Il mondo (leggi gli Stati Uniti), impegnato nel gridare al fondamentalista che non vuole la pace e non rispetta i diritti degli altri diversi da sé vedendo Hamas lanciare razzi Qassam in risposta ai raid israeliani, si è finalmente ricordato dell'Isis. Perché, diciamocelo, quando i giornali hanno riportato la notizia della nascita del Califfato in Iraq, lo hanno fatto un po' come si trattasse di una buffonata. Quasi nessuno (tolte le riviste specializzate e pochi altri quotidiani, niente dal grande impatto sull'opinione pubblica comunque) ha raccontato dell'unica resistenza che i guerriglieri dello Stato Islamico di Iraq e Siria hanno trovato, quella curda. Non si è parlato del collasso, di fatto, dell'esercito iracheno e di come il Nord del paese sia stato difeso dai peshmerga curdi.
Ma adesso il mondo si sta risvegliando. Obama si è messo all'opera per evitare di sfigurare in quello che oramai è diventato un must per qualunque presidente a stelle e strisce da vent'anni a questa parte: il bombardamento dell'Iraq. Contemporaneamente l'ex Segretario di Stato Hillary Clinton ha rilasciato a The Atlantic una lunga intervista nella quale espone (in vista delle prossime presidenziali?) la sua idea di politica estera. Ciò che ne viene fuori è che gli Stati Uniti hanno favorito la nascita dell'Isis, vedendolo come uno degli strumenti per destabilizzare lo stato siriano e per controllare quello iracheno, per poi perderne totalmente il controllo. Clinton attacca direttamente il Presidente Obama accusandolo di usare metodi troppo soft per arrivare al controllo dell'area medio orientale: i ribelli siriani avrebbero dovuto ricevere aiuti più consistenti dagli Stati Uniti (afferma esplicitamente che il pugno di ferro usato da Netanyahu nei confronti di Hamas è il modo giusto di agire nella regione).
A tutto ciò, si aggiunge una gravissima crisi politica irachena. Lo stato mai ricostruito dopo la caduta di Saddam è adesso veramente agli sgoccioli: il Presidente della Repubblica Fouad Massoum ha affidato l'incarico di formare un nuovo governo al vice presidente del parlamento, lo sciita Haider Al Abadi, scatenando così la reazione del presidente in carica, Nouri Al Maliki. Il problema vero è che, oltre a fare ricorso alla Corte Costituzionale, Maliki pare avere tutta l'intenzione di usare tutta la sua influenza sull'esercito (è a capo delle forze armate e a molti uomini fedeli all'interno) per impedire la formazione di un nuovo governo. Nuovo governo per il quale, neanche a dirlo, si sono spesi anche gli Stati Uniti.

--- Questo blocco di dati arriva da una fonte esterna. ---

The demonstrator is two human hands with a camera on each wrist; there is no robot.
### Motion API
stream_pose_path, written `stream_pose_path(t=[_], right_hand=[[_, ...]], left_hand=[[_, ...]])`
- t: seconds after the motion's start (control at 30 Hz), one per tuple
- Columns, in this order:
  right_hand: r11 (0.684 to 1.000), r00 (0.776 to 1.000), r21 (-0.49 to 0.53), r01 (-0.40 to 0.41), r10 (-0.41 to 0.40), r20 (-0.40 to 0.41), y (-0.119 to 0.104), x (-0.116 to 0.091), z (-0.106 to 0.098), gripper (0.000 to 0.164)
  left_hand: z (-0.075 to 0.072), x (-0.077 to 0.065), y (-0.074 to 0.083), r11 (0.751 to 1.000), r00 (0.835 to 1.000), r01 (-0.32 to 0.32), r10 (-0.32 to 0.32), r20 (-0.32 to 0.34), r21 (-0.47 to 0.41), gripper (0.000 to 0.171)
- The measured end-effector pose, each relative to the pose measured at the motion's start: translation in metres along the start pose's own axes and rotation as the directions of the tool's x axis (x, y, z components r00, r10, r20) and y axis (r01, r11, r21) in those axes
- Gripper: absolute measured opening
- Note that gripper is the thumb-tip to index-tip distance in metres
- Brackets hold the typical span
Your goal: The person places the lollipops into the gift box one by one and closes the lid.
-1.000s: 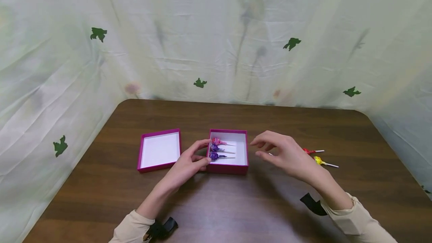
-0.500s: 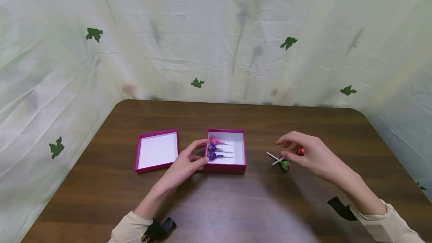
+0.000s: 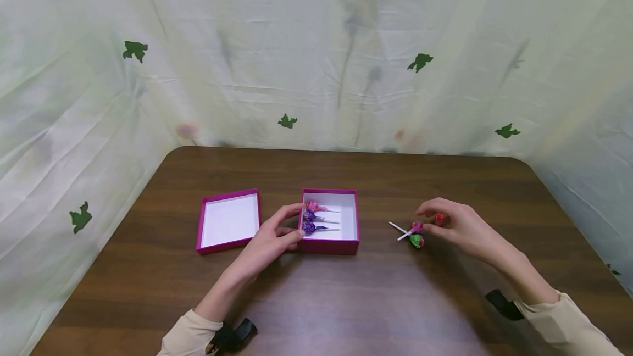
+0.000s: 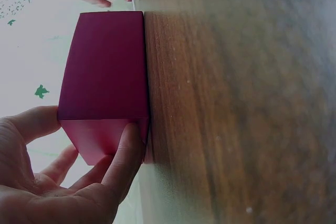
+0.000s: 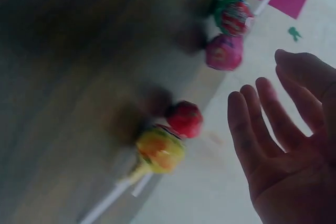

Ora, mettendo insieme tutti i pezzetti di questa panoramica abbastanza superficiale, possiamo esclamare tutta una serie di “amarcord”. Per l'ennesima volta uno stato si ritrova sull'orlo del collasso dopo l'intervento e la “ricostruzione” USA: l'idea di affidare il governo di un paese a maggioranza sunnita, dove varie minoranza convivevano, ad uno sciita che, troppo preso dall'attività di tessitura di una fitta rete clientelare, niente ha fatto per creare un governo realmente condiviso nel quale potessero riconoscersi tutti gli iracheni (anche all'ultima tornata elettorale, quella della scorsa primavera Maliki aveva conquistato solo 92 seggi su 328, addentrandosi così nella formazione di un governo senza avere la maggioranza assoluta del parlamento).
Ancora una volta, come accadde con i tagiki in Afghanistan, gli Stati Uniti hanno puntato tutto su una delle componenti della società irachena per la sconfitta dell'Isis: i curdi. È infatti iniziato un intensivo trasferimento di armi ed aiuti ai peshmerga da parte degli USA e dell'esercito iracheno. Lo stesso esercito che, reso inoperativo da diserzioni e inefficienza, ha delegato la difesa del paese ai guerriglieri del nord. Quali saranno i conti da fare a guerra finita, non si tiene in considerazione: che diremo alla migliaia di persone appartenenti alle minoranza che hanno perso cari e che sono state costrette a scappare? Si parlerà di indipendenza del kurdistan iracheno (da notare che John Kerry, attuale Segretario di Stato americano pochi giorni prima dell'escalation militare contro l'Isil si è recato in viaggio nel Kurdistan iracheno per assicurarsi che il rifornimento di petrolio dalla zona continuasse senza intoppi)? Oppure la necessità di mantenere in piedi uno stato fantoccio come l'Iraq odierno avrà la meglio?
Resta comunque il fatto, innegabile, che sia difficile che la conclusione di una guerra del genere possa avvenire continuando a seguire coloro che l'hanno scatenata.